Problem description. Without the pictures, set down the records below word for word.

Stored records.
****************
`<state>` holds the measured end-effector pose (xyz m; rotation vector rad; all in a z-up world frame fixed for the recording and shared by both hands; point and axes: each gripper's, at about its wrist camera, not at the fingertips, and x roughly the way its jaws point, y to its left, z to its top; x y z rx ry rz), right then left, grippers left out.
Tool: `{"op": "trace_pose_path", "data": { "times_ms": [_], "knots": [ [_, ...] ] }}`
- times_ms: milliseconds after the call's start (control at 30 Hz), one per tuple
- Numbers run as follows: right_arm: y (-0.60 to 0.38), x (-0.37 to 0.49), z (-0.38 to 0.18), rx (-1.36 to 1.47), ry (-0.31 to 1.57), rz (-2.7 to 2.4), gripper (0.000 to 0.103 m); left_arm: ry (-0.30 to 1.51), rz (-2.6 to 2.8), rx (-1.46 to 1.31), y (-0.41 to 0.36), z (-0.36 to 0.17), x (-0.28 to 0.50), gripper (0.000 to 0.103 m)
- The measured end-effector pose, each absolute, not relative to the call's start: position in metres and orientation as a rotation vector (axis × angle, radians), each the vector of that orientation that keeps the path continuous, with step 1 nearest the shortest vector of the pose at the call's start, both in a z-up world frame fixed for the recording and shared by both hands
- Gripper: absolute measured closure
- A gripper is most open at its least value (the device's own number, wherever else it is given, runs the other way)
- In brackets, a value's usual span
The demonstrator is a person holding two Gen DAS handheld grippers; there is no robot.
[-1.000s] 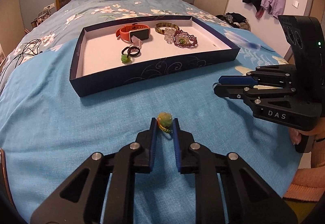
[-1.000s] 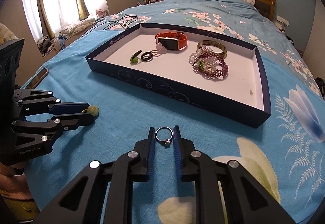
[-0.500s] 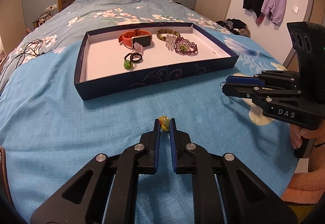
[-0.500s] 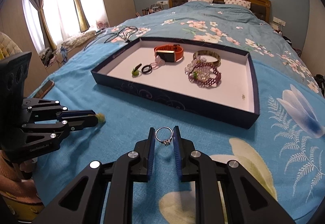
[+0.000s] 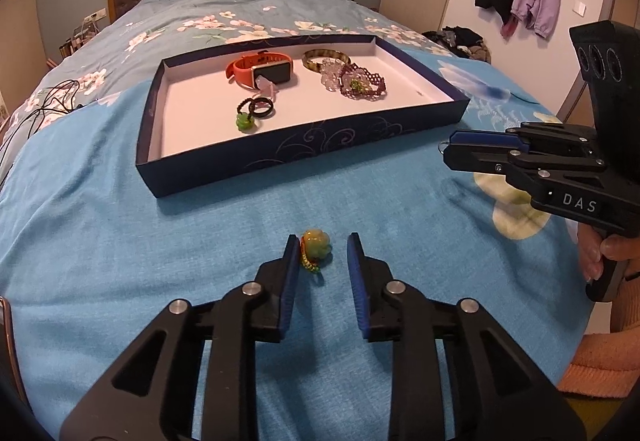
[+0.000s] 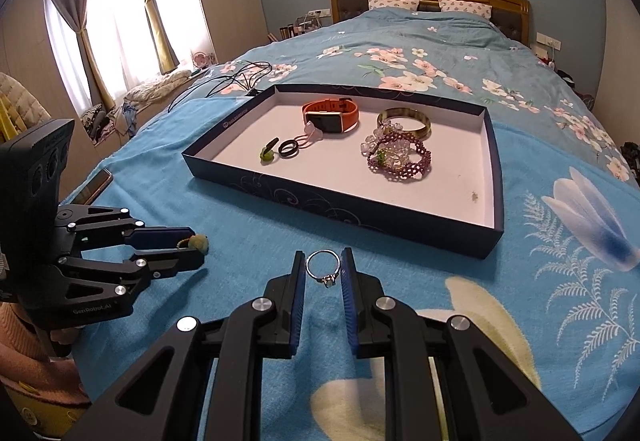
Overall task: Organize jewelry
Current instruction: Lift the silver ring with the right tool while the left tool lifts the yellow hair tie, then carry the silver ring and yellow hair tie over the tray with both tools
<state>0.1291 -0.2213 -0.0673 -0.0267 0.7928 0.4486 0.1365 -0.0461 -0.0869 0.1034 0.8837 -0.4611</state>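
My left gripper (image 5: 323,243) hovers low over the blue bedspread, jaws opening. A green bead charm with a yellow cord (image 5: 315,245) sits between them, against the left pad and clear of the right one. In the right wrist view the left gripper (image 6: 194,249) shows the same charm (image 6: 201,241) at its tip. My right gripper (image 6: 323,257) is shut on a silver ring with a small stone (image 6: 329,281), held above the bedspread in front of the dark blue tray (image 6: 340,201). From the left wrist view the right gripper (image 5: 446,152) sits right of the tray (image 5: 304,145).
The tray holds an orange watch (image 6: 330,115), a bangle (image 6: 404,121), a purple beaded bracelet (image 6: 400,159), a black ring (image 6: 289,148) and a green charm (image 6: 266,157). Black cables (image 6: 224,85) lie beyond the tray's left corner. A phone (image 6: 96,187) lies at the bed's left edge.
The left jaws squeezed shut on the green charm half a second ago and have now spread apart. The right gripper has kept its hold on the ring.
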Motion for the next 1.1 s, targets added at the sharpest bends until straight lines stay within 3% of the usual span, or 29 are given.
{"op": "trace_pose_path", "data": {
  "times_ms": [67, 100, 200, 1100],
  "knots": [
    [-0.221, 0.129, -0.067, -0.027, 0.794, 0.450, 0.087, 0.894, -0.455, 0.107, -0.047, -0.089, 0.138, 0.081],
    [-0.221, 0.129, -0.067, -0.026, 0.794, 0.452, 0.087, 0.893, -0.454, 0.104, -0.046, -0.089, 0.138, 0.088],
    [-0.220, 0.129, -0.068, -0.025, 0.790, 0.452, 0.087, 0.894, -0.452, 0.097, -0.044, -0.089, 0.140, 0.091],
    [-0.232, 0.155, -0.037, 0.007, 0.667, 0.433, 0.087, 0.691, -0.456, 0.069, -0.048, -0.025, 0.154, 0.091]
  ]
}}
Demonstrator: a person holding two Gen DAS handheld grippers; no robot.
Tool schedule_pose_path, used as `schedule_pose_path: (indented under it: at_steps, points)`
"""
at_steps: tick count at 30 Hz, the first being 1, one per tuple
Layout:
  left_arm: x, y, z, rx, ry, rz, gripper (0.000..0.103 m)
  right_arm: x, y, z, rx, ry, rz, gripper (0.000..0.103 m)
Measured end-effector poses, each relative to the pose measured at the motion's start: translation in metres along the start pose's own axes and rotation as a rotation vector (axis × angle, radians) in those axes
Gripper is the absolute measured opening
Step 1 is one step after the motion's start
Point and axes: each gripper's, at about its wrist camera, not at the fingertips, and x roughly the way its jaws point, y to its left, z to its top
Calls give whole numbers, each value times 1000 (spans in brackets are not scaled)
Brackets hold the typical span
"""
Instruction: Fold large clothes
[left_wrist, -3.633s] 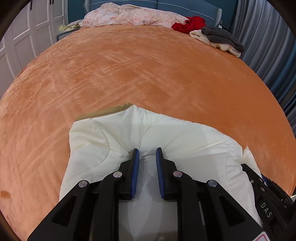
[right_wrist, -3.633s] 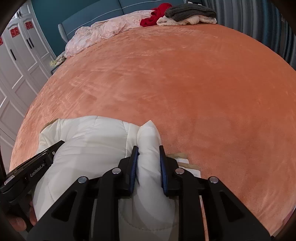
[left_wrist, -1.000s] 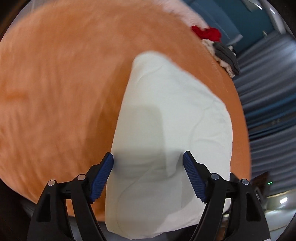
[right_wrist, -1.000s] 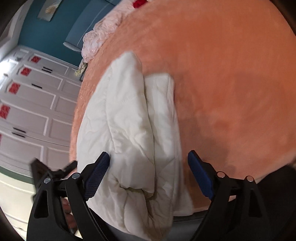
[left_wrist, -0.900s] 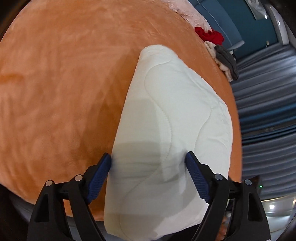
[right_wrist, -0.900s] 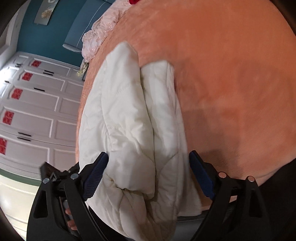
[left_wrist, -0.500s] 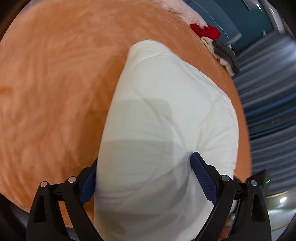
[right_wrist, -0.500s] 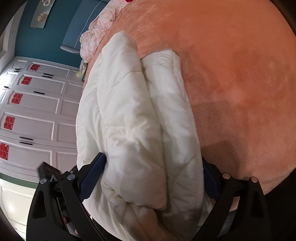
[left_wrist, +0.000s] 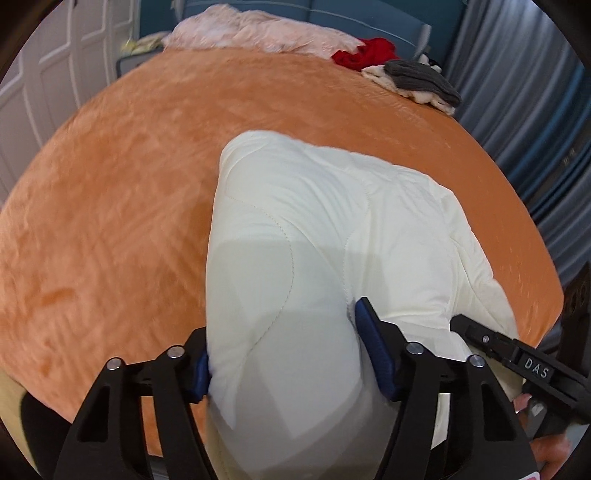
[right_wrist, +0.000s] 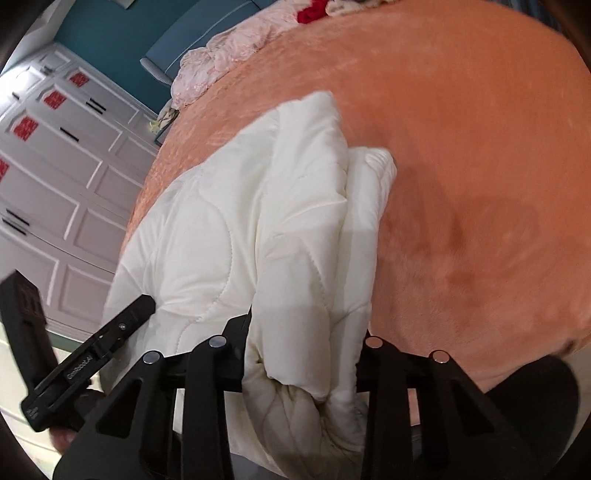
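Observation:
A white quilted padded jacket (left_wrist: 314, 206), folded into a thick bundle, lies on the orange bedcover (left_wrist: 110, 184) with its near end at the bed's front edge. My left gripper (left_wrist: 284, 343) has that near end bulging between its blue pads; its jaws are closing and press into the padding. In the right wrist view the jacket (right_wrist: 229, 229) shows as two stacked folds. My right gripper (right_wrist: 306, 332) pinches the right-hand fold, jaws closing, its pads hidden by fabric. Each gripper shows at the edge of the other's view.
At the bed's far end lie pink bedding (left_wrist: 258, 33), a red garment (left_wrist: 364, 53) and a grey and cream pile of clothes (left_wrist: 417, 83). Blue-grey curtains (left_wrist: 535, 110) hang on the right. White wardrobe doors (right_wrist: 55, 166) stand to the left.
Both grippers went from wide open astride the jacket's near end to squeezing it. Both hands rose and rolled, and the near end has bunched up between the fingers.

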Motion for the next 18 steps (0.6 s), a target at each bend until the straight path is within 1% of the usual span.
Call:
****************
Answer section.
`<state>` holds the measured end-effector pose (xyz m; rotation vector rad; all in a z-up world frame fixed for the recording and shared by both hands; point and axes: each gripper's, at about its wrist camera, not at the fingertips, and x roughly the way its jaws point, y to its left, z to its top; x y z rx ry rz), right then left, grippers left out.
Tool: `{"op": "trace_pose_path", "data": { "times_ms": [_], "knots": [ [_, ...] ] }}`
- times_ms: milliseconds after the call's start (control at 30 Hz), one per tuple
- Numbers run as follows: right_arm: y (-0.60 to 0.38), x (-0.37 to 0.49), z (-0.38 to 0.18), rx (-1.36 to 1.47), ry (-0.31 to 1.57), rz (-2.7 to 2.4), gripper (0.000 to 0.103 m); left_arm: ry (-0.30 to 1.51), rz (-2.6 to 2.8), rx (-1.46 to 1.31), y (-0.41 to 0.36), z (-0.36 to 0.17), x (-0.28 to 0.50), gripper (0.000 to 0.103 m)
- The measured end-effector pose, each absolute, not relative to the call's start: position in metres and orientation as a rotation vector (axis × angle, radians), each the vector of that orientation that keeps the path continuous, with step 1 nearest the shortest vector of the pose at the call's start, both in a z-up world frame fixed for the recording and shared by both hands
- Gripper: absolute measured closure
- A gripper is most open at its least value (the device's own number, wherever else it is given, runs the other way)
- In brackets, a value's usual span
The demonstrator is a person holding two Gen DAS handheld grippers; there is no robot.
[-1.000s] 
[-1.000s] 
[-0.500s] 
[-0.500s] 
[+0.000s] 
[+0.000s] 
Overall task: Organize jewelry
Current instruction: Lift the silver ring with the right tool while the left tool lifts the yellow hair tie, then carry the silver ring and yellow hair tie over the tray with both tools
<state>0.1291 -0.2213 -0.0673 -0.0267 0.7928 0.4486 0.1365 -0.0461 -0.0869 0.1034 0.8837 -0.4611</state>
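My left gripper (image 5: 323,243) hovers low over the blue bedspread, jaws opening. A green bead charm with a yellow cord (image 5: 315,245) sits between them, against the left pad and clear of the right one. In the right wrist view the left gripper (image 6: 194,249) shows the same charm (image 6: 201,241) at its tip. My right gripper (image 6: 323,257) is shut on a silver ring with a small stone (image 6: 329,281), held above the bedspread in front of the dark blue tray (image 6: 340,201). From the left wrist view the right gripper (image 5: 446,152) sits right of the tray (image 5: 304,145).
The tray holds an orange watch (image 6: 330,115), a bangle (image 6: 404,121), a purple beaded bracelet (image 6: 400,159), a black ring (image 6: 289,148) and a green charm (image 6: 266,157). Black cables (image 6: 224,85) lie beyond the tray's left corner. A phone (image 6: 96,187) lies at the bed's left edge.
The left jaws squeezed shut on the green charm half a second ago and have now spread apart. The right gripper has kept its hold on the ring.
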Motion for the next 1.1 s, targets added at the sharpest bends until straight lines stay within 3% of the usual span, or 29 are given.
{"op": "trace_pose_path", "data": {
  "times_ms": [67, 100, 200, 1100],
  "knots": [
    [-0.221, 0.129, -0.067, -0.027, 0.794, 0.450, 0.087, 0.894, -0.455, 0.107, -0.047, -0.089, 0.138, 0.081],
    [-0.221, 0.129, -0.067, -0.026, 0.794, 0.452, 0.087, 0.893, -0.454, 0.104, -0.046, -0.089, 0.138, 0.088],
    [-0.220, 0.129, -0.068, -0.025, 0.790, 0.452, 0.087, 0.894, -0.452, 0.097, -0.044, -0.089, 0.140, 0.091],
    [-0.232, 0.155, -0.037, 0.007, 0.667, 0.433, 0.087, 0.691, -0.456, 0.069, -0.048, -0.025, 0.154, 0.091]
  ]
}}
Demonstrator: a person holding two Gen DAS handheld grippers; no robot.
Tool schedule_pose_path, used as `schedule_pose_path: (indented under it: at_steps, points)`
"""
at_steps: tick count at 30 Hz, the first being 1, one per tuple
Layout:
  left_arm: x, y, z, rx, ry, rz, gripper (0.000..0.103 m)
  right_arm: x, y, z, rx, ry, rz, gripper (0.000..0.103 m)
Measured end-effector poses, each relative to the pose measured at the motion's start: translation in metres along the start pose's own axes and rotation as a rotation vector (axis × angle, radians) in those axes
Gripper is the absolute measured opening
Step 1 is one step after the motion's start
Point and axes: each gripper's, at about its wrist camera, not at the fingertips, and x roughly the way its jaws point, y to its left, z to its top
Calls give whole numbers, each value times 1000 (spans in brackets are not scaled)
Brackets hold the typical span
"""
Instruction: Fold large clothes
[left_wrist, -3.633s] 
[right_wrist, -3.633s] 
[left_wrist, -1.000s] 
[right_wrist, -1.000s] 
[left_wrist, -0.900s] 
[right_wrist, -0.900s] 
[left_wrist, -0.500s] 
[right_wrist, -0.500s] 
[left_wrist, +0.000s] 
[right_wrist, +0.000s] 
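Observation:
A white quilted padded jacket (left_wrist: 314, 206), folded into a thick bundle, lies on the orange bedcover (left_wrist: 110, 184) with its near end at the bed's front edge. My left gripper (left_wrist: 284, 343) has that near end bulging between its blue pads; its jaws are closing and press into the padding. In the right wrist view the jacket (right_wrist: 229, 229) shows as two stacked folds. My right gripper (right_wrist: 306, 332) pinches the right-hand fold, jaws closing, its pads hidden by fabric. Each gripper shows at the edge of the other's view.
At the bed's far end lie pink bedding (left_wrist: 258, 33), a red garment (left_wrist: 364, 53) and a grey and cream pile of clothes (left_wrist: 417, 83). Blue-grey curtains (left_wrist: 535, 110) hang on the right. White wardrobe doors (right_wrist: 55, 166) stand to the left.
Both grippers went from wide open astride the jacket's near end to squeezing it. Both hands rose and rolled, and the near end has bunched up between the fingers.
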
Motion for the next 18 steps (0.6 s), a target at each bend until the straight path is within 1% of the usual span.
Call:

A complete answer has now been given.